__Instructions to follow__.
Please transcribe the listing below in full and word for word, without its pictures.

<<<<

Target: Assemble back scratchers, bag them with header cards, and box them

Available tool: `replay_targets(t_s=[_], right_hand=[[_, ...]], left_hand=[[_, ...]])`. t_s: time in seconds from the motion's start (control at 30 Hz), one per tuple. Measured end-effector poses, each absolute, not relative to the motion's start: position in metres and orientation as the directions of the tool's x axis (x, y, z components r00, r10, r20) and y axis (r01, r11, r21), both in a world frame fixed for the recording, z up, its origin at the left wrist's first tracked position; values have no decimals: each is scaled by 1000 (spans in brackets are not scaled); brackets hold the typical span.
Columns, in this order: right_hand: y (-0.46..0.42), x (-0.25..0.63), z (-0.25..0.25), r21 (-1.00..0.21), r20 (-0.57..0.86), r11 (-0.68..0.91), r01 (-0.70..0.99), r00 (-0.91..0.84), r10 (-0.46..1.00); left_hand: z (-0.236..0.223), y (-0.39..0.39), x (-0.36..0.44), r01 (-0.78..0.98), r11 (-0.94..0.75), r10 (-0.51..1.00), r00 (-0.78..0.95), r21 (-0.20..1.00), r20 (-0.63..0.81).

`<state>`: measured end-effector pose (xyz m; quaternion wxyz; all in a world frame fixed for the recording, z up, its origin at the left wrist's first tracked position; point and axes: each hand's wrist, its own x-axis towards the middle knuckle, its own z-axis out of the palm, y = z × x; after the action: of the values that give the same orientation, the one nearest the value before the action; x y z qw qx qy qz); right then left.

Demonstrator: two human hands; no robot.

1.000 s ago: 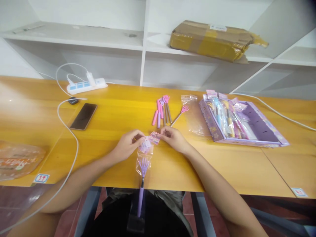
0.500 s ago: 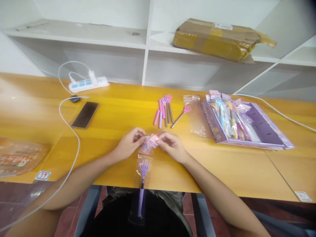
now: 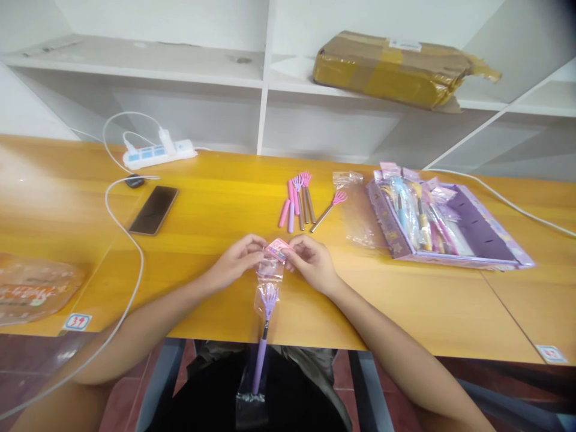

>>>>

__Completed task__.
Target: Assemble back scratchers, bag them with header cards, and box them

Available tool: `replay_targets(t_s=[_], right_hand=[[_, ...]], left_hand=[[_, ...]])`. t_s: time in seconds from the motion's start (control at 30 Hz), one per tuple. Measured end-effector poses, each absolute, not relative to the motion's start: position in metres and orientation as the directions of the tool's x axis (x, y, z components r00, r10, r20) and y axis (r01, r11, r21), both in a world frame fixed for the recording, z up, its origin at the left wrist's first tracked position; values have no decimals: each is scaled by 1000 (spans in brackets are not scaled); brackets hold the typical span.
Columns, in this order: right_hand: y (-0.46..0.42), x (-0.25..0.63), z (-0.25..0.25), r21 (-1.00..0.21), r20 (-0.57..0.86), r11 (-0.68..0.91), r01 (-0.70..0.99), r00 (-0.91..0.84), r10 (-0.46..1.00); left_hand: z (-0.236..0.223), y (-0.39..0.39), x (-0.36..0.44), r01 (-0.78..0.98), r11 (-0.94..0.75), r10 (-0.51..1.00), r00 (-0.78..0.95), r21 (-0.20..1.00), r20 (-0.63..0.81).

`<state>`: measured end-effector pose (xyz m; quaternion wxyz; all in a world frame fixed for the recording, z up, its origin at the left wrist's first tracked position; point and axes: each hand's wrist, its own x-axis towards the middle knuckle, its own z-axis out of the palm, y = z × x; after the action: of the values that give the same orientation, the one nearest the value before the action; x y z qw qx qy qz); right then left.

Demonstrator: two human hands; no robot.

1.000 s ago: 
0.500 s ago: 
now: 

No further answer is required.